■ Exercise prompt
Output, word for word, every line from the start of the listing down to and including the line that contains "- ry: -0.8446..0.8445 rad"; include nothing else.

■ Recorded data
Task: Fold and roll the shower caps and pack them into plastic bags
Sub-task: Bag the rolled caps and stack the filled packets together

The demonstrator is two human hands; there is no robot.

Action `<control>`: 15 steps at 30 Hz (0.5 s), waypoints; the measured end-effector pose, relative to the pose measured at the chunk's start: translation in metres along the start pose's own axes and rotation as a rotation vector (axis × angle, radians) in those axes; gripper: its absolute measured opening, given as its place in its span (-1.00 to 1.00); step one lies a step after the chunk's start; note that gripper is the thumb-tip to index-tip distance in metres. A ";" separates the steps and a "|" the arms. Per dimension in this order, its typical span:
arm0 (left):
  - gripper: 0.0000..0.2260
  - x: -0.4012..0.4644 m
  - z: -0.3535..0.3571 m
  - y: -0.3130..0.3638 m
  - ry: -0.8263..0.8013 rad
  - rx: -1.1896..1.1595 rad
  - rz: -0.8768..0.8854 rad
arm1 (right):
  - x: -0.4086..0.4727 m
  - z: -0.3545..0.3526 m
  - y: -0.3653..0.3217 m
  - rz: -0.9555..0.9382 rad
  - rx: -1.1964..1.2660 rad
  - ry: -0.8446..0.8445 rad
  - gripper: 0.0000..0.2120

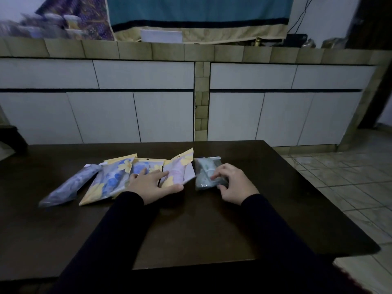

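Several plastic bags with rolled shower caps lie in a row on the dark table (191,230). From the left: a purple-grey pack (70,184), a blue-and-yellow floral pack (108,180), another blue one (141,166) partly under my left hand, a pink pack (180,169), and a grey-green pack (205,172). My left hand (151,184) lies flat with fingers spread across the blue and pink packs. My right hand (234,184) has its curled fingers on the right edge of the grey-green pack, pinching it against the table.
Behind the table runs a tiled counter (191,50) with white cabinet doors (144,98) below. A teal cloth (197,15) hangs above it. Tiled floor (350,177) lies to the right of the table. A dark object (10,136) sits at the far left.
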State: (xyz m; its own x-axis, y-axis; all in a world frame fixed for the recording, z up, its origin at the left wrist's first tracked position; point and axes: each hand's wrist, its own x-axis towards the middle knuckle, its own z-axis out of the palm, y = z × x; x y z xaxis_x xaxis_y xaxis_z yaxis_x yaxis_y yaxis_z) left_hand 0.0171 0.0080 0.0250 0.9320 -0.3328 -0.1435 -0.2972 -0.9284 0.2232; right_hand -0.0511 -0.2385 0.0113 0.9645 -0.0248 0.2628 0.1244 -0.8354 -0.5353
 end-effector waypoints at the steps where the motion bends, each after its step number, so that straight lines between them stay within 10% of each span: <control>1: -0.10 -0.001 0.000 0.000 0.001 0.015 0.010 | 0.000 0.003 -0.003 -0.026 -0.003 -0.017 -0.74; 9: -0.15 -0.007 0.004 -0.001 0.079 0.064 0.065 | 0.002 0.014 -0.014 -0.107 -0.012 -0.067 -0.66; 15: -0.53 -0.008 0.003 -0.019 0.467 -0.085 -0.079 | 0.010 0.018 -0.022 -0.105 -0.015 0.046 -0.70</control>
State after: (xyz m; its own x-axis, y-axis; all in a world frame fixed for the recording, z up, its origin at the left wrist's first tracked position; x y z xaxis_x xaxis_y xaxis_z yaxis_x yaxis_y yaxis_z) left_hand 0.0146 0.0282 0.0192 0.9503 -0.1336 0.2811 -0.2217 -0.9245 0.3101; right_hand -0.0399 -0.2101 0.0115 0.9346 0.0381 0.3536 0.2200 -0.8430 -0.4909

■ Response to this exercise
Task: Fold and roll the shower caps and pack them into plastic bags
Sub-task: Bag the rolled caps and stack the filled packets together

The demonstrator is two human hands; there is no robot.

Action `<control>`: 15 steps at 30 Hz (0.5 s), waypoints; the measured end-effector pose, relative to the pose measured at the chunk's start: translation in metres along the start pose's own axes and rotation as a rotation vector (axis × angle, radians) in those axes; gripper: its absolute measured opening, given as its place in its span (-1.00 to 1.00); step one lies a step after the chunk's start; note that gripper is the thumb-tip to index-tip distance in metres. A ";" separates the steps and a "|" the arms. Per dimension in this order, its typical span:
arm0 (left):
  - gripper: 0.0000..0.2260
  - x: -0.4012..0.4644 m
  - z: -0.3535..0.3571 m
  - y: -0.3130..0.3638 m
  - ry: -0.8263..0.8013 rad
  - rx: -1.1896..1.1595 rad
  - rz: -0.8768..0.8854 rad
arm1 (right):
  - x: -0.4086..0.4727 m
  - z: -0.3545..0.3526 m
  - y: -0.3653..0.3217 m
  - rz: -0.9555..0.9382 rad
  - rx: -1.1964..1.2660 rad
  - ry: -0.8446..0.8445 rad

No additional output will be produced.